We delayed visiting Tivoli, Frescati, and Albano, till our return from Naples.
The Campagna is an uninhabited plain, surrounding the city of Rome, bounded on one side by the sea, and on the other by an amphitheatre of hills, crowned with towns, villages, and villas, which form the finest landscapes that can be imagined. The ancient Romans were wont to seek shelter from the scorching heats of summer, among the woods and lakes of those hills; and the Cardinals and Roman Princes, at the same season, retire to their villas; while many of the wealthier sort of citizens take lodgings in the villages, during the season of gathering the vines.
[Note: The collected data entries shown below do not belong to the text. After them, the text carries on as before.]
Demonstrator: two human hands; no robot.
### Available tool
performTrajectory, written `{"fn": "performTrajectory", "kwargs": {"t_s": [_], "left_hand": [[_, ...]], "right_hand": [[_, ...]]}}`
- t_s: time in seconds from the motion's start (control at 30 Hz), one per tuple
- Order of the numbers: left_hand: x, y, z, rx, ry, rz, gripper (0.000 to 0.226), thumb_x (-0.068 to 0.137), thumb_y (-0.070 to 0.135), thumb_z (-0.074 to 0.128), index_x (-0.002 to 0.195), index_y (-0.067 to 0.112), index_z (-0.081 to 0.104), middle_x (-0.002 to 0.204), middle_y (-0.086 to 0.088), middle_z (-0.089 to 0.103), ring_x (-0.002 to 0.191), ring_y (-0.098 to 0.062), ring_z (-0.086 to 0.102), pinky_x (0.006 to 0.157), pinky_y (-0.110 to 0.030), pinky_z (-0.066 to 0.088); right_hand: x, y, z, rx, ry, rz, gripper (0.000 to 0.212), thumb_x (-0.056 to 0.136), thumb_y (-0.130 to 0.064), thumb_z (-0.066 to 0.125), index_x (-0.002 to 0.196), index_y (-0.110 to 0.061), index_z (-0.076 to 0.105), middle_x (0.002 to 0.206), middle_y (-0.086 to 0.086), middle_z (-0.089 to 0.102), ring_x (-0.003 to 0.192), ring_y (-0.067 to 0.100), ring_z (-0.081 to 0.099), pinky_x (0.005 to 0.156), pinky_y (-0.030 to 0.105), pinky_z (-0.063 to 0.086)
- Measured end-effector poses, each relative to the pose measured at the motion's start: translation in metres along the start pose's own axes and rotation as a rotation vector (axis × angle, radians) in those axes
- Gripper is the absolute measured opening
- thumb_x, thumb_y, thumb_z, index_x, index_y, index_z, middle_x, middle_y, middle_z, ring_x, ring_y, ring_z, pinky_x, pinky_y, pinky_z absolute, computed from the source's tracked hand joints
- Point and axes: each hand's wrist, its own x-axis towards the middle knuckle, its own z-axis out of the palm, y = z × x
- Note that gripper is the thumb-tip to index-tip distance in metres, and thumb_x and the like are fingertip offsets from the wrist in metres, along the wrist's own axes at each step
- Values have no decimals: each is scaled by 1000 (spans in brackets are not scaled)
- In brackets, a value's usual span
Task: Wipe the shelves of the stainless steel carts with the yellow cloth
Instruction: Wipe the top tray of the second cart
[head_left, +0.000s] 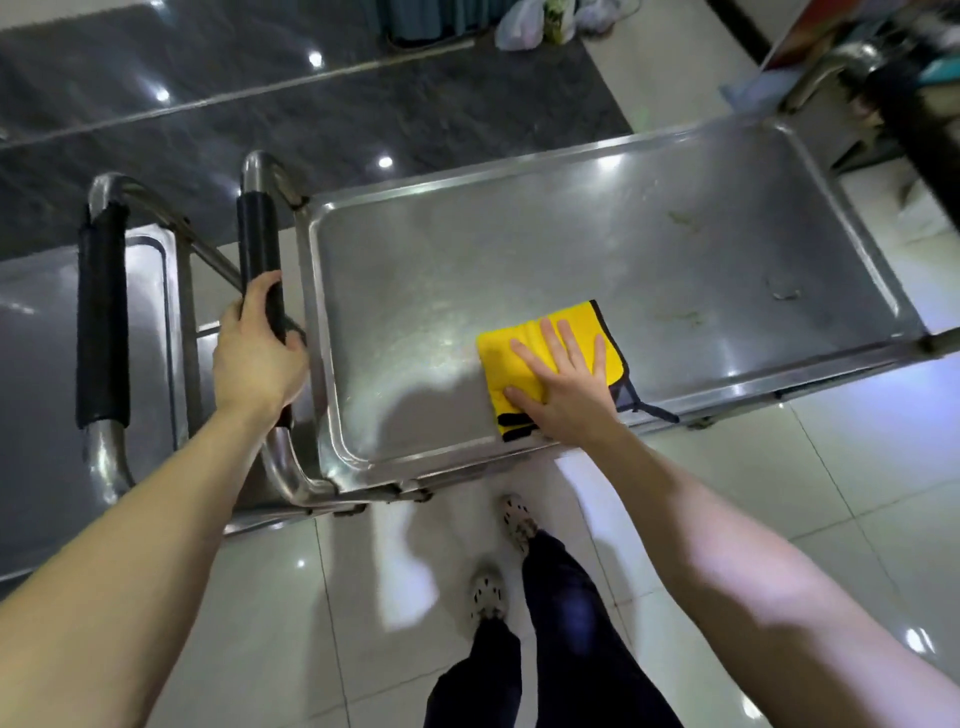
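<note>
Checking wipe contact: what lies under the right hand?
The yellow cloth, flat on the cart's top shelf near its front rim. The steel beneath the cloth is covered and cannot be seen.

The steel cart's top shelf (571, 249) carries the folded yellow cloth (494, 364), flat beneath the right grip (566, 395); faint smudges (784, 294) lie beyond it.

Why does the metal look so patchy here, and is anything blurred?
Head view: ceiling lights glare as white spots on the cart shelf and the floor; a shadow lies left of the yellow cloth; the wide lens bows the shelf's rim; the top right corner is smeared, while the left hand gripping the black handle and the right hand look sharp.
</note>
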Motion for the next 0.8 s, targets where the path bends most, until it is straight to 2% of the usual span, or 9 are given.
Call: {"fn": "performTrajectory", "kwargs": {"t_s": [0.13,0.27,0.4,0.47,0.57,0.7,0.8], "left_hand": [[-1,0,0,33,-4,3,74,99,13,62,158,48,33,150,-12,50,126,-39,59,97,-47,50],[-4,3,-2,27,-4,3,72,100,12,61,158,47,36,151,-12,51,130,-36,56,102,-39,43],[-7,6,-3,31,5,-31,75,101,11,63,159,48,35,151,-8,50,129,-33,59,102,-36,44],[-9,8,-3,39,17,-42,75,101,11,65,159,48,35,151,-6,50,130,-30,58,103,-35,43],[-8,8,-3,39,38,-50,76,100,11,64,159,49,34,150,-2,51,122,-18,57,100,-34,46],[-8,6,-2,39,49,-63,76,100,14,65,159,50,33,148,2,50,111,-9,55,96,-33,50],[-8,8,-1,24,48,-74,75,101,16,64,158,53,32,144,6,51,95,0,56,91,-33,54]], "right_hand": [[43,38,-19,-26,-7,78,79,99,-83,40,168,-51,17,181,2,1,167,26,-7,128,68,0],[111,64,-35,-6,18,110,79,99,-82,39,168,-50,19,181,5,5,167,29,-3,126,72,2],[186,62,-38,19,-18,145,79,98,-86,28,168,-52,12,181,8,-3,166,33,-9,123,76,-3],[220,49,-37,24,-34,146,81,96,-89,21,168,-53,8,180,9,-7,165,34,-14,122,78,-5],[261,13,-30,11,-46,105,84,94,-90,14,168,-51,5,179,13,-12,164,38,-18,119,81,-6],[293,-64,-14,21,-34,4,83,96,-87,17,169,-49,11,178,18,-11,163,43,-17,118,83,-6],[298,-126,-3,-1,-41,-105,81,97,-85,17,169,-48,12,178,20,-11,163,45,-17,117,83,-5]]}}
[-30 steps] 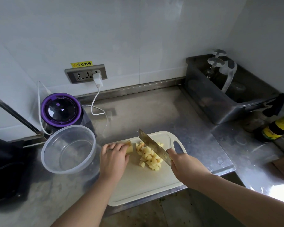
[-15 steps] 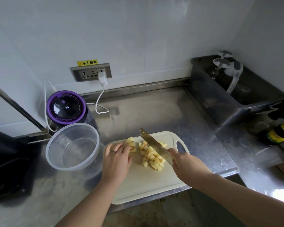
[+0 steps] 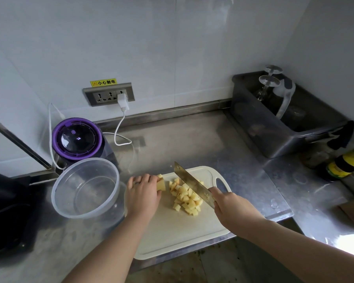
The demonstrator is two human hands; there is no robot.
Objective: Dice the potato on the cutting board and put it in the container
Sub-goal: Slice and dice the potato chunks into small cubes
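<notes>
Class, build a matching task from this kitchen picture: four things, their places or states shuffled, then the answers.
1 knife
2 clear container
3 potato cubes
4 white charger

A plugged into the wall socket
B heaped on the cutting board
C held by the right hand
D empty, left of the board

Pairs: 1-C, 2-D, 3-B, 4-A
</notes>
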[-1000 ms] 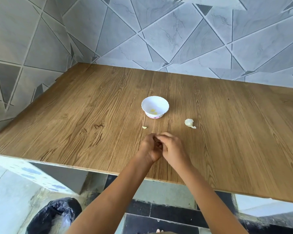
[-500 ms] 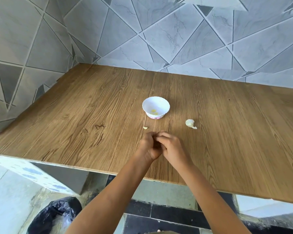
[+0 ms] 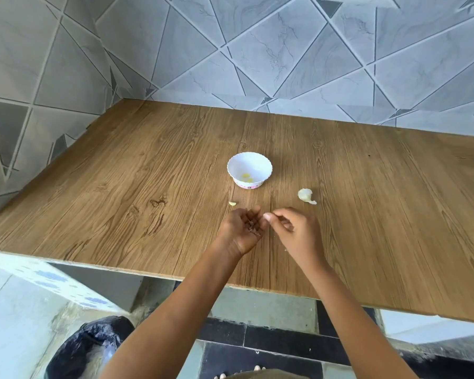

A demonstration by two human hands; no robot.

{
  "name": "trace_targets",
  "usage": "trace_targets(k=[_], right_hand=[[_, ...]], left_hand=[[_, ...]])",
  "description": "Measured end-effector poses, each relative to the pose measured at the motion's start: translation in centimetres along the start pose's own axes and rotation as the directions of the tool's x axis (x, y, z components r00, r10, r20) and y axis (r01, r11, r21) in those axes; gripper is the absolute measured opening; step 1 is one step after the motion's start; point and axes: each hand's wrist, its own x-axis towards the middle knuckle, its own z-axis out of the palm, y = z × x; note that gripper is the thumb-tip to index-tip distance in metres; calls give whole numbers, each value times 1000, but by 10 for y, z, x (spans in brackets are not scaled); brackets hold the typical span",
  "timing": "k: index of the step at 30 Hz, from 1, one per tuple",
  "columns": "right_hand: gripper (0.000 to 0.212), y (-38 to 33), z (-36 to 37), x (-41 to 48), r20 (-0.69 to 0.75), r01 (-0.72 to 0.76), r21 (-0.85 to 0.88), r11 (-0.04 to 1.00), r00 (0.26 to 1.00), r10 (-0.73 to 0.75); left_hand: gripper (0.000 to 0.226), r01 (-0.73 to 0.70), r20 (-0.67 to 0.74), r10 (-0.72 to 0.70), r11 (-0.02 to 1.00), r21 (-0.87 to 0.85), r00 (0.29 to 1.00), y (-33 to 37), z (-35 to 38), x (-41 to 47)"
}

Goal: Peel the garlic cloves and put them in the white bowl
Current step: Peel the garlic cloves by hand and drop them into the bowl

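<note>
The white bowl (image 3: 263,164) stands mid-table with a couple of yellowish peeled cloves (image 3: 246,175) in its bottom. My left hand (image 3: 238,233) is just in front of it, palm up and cupped, with brownish garlic peel (image 3: 253,226) lying in it. My right hand (image 3: 296,231) is beside it and a little apart. Its fingertips are pinched on a small pale piece that looks like a garlic clove (image 3: 267,216). To the right of the bowl a whitish unpeeled clove (image 3: 306,195) lies on the wood.
A tiny pale garlic scrap (image 3: 232,203) lies on the wooden table (image 3: 121,187) left of my hands. Tiled walls close the table's back and left sides. Below the front edge a black bin bag (image 3: 88,348) sits on the floor.
My hands were pressed together over the clove; now they have come apart. The left has turned palm up with peel in it and the right has drawn away to the right.
</note>
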Motion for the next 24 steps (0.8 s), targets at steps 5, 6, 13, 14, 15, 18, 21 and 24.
trace_targets(k=[5, 6, 13, 14, 15, 18, 21, 24], right_hand=[[13, 41, -14, -20, 58, -115, -60, 992, 991, 119], [15, 45, -15, -25, 100, -128, -83, 988, 986, 136], [19, 46, -19, -36, 289, -199, -95, 975, 932, 218], [16, 46, -18, -35, 311, -200, -94, 975, 925, 219], [11, 46, -17, -33, 325, -183, -105, 977, 923, 208], [6, 44, -11, -30, 346, -78, -152, 985, 929, 127], [9, 44, -4, -28, 383, 5, -290, 957, 917, 111], [12, 43, 2, -21, 393, -52, -319, 946, 901, 182]], left_hand=[[30, -39, -7, 39, 999, -19, 999, 13, -11, 3], [30, -50, -8, 49, 998, -27, 999, 15, -13, 4], [30, -61, 10, 61, 998, -14, 998, 16, -19, 6], [30, -58, 9, 58, 998, -7, 998, 15, -19, 7], [30, -55, 7, 55, 998, 1, 998, 15, -19, 7], [30, -51, 2, 51, 999, 8, 999, 13, -18, 7], [31, -46, 1, 46, 999, 12, 999, 13, -16, 6], [34, -37, 7, 37, 999, 38, 999, 9, -14, 2]])
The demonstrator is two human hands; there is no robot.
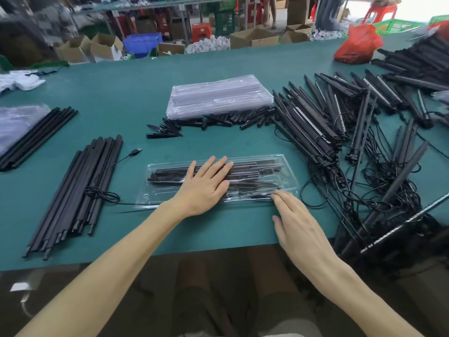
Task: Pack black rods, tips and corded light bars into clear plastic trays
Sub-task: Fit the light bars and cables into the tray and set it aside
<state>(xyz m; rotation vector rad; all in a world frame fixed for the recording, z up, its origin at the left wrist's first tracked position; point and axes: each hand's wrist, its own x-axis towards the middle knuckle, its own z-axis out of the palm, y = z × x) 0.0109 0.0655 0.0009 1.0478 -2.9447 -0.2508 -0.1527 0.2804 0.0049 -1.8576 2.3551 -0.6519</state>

On the road from Rome to Tivoli, about three miles from the latter, strangers are desired to visit a kind of lake called Solfatara formerly Lakus Albulus, and there shown certain substances, to which they give the name of Floating Islands. They are nothing else than bunches of bullrushes, springing from a thin soil, formed by dust and sand blown from the adjacent ground, and glued together by the bitumen which swims on the surface of this lake, and the sulphur with which its waters are impregnated. Some of these islands are twelve or fifteen yards in length; the soil is sufficiently strong to bear five or six people, who, by the means of a pole, may move to different parts of the lake, as if they were in a boat. This lake empties itself, by a whitish, muddy stream, into the Teverone, the ancient Anio; a vapour, of a sulphureous smell, arising from it as it flows. The ground near this rivulet, as also around the borders of the lake, resounds, as if it were hollow, when a horse gallops over it. The water of this lake has the singular quality of covering every substance which it touches with a hard, white, stoney matter. On throwing a bundle of small sticks or shrubs into it, they will, in a few days, be covered with a white crust; but, what seems still more extraordinary, this encrustating quality is not so strong in the lake itself, as in the canal, or little rivulet that runs from it; and the farther the water has flowed from the lake, till it is quite lost in the Anio, the stronger this quality is. Those small, round encrustations, which cover the sand and pebbles, resembling sugar-plums, are called Confetti di Tivoli. Fishes are found in the Anio, both above and below Tivoli, till it receives the Albula; after which, during the rest of its course to the Tiber, there are none. The waters of this lake had a high medical reputation anciently, but they are in no esteem at present.
Near the bottom of the eminence on which Tivoli stands, are the ruins of the vast and magnificent villa built by the emperor Adrian. In this were comprehended an amphitheatre, several temples, a library, a circus, a naumachia. The emperor also gave to the buildings and gardens of this famous villa the names of the most celebrated places; as the Academia, the Lycæum, the Prytaneum of Athens, the Tempe of Thessaly, and the Elysian fields and infernal regions of the poets. There were also commodious apartments for a vast number of guests, all admirably distributed with baths, and every conveniency. Every quarter of the world contributed to ornament this famous villa, whose spoils have since formed the principal ornaments of the Campidoglio, the Vatican, and the palaces of the Roman Princes. It is said to have been three miles in length, and above a mile in breadth. Some antiquarians make it much larger; but the ruins, now remaining, do not mark a surface of a quarter of that extent.